Deputy Commissioner of Income-tax, Circle -13(1), New Delhi*
R.S. SYAL, ACCOUNTANT MEMBER
AND GEORGE GEORGE K, JUDICIAL MEMBER
IT APPEAL NOS.178 & 242 (DELHI) OF 2010
CO NO. 77 (DELHI) OF 2010
[ASSESSMENT YEAR 2002-03]
OCTOBER  31, 2014
I. Section 92C of the Income-tax Act, 1961 read with rule 10B of the Income-tax Rules, 1962 - Transfer pricing - Computation of arm's length price (Comparables and adjustments/RPM) - Assessment year 2002-03 - Whether RPM is best suited for determining ALP of an international transaction in nature of purchase of goods from an AE which are resold as such to unrelated parties and it pre-supposes no or insignificant value addition to goods purchased from foreign AE - Held, yes - Whether if figure of gross profit of comparables is not readily available from their annual accounts, then application of RPM as most appropriate method would be jeopardized - Held, yes [Paras 22 & 26][In favour of assessee/Matter remanded]

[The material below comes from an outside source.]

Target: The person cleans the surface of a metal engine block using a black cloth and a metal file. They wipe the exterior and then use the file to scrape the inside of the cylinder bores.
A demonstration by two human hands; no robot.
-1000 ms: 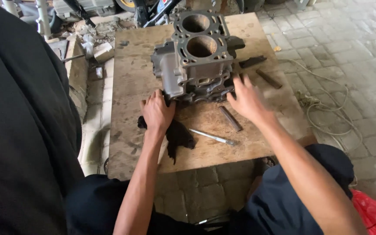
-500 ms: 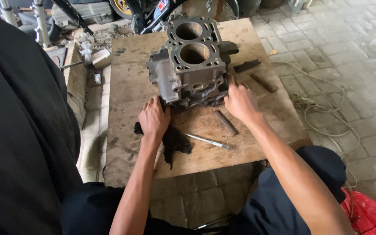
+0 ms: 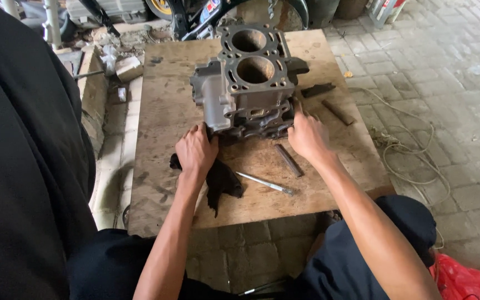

II. Section 92C of the Income-tax Act, 1961 - Transfer pricing - Comutation of arm's length price (Comparables and adjustments) - Assessment year 2002-03 - Whether a company can be considered as incomparable if its RPT's exceed limit of 25 per cent - Held, yes - Whether a company engaged in manufacturing sector cannot be compared with a company in trading profile - Held, yes - Whether any company cannot be considered by TPO as comparable, unless assessee is given a chance to show that it is not comparable - Held, yes - Whether only current year's data should be applied for computation of PLI of tested party as well as comparables - Held, yes - Whether mere fact that a company has a high or low turnover can be no reason to justify its exclusion if it is otherwise functionally comparable - Held, yes - Whether as higher amount of depreciation is usually coupled with lower repair cost etc., there can be no justification in applying filter of rejecting companies with depreciation higher or lower than a particular percentage of total costs - Held, yes [Partly in favour of assessee][Paras 23 to 40]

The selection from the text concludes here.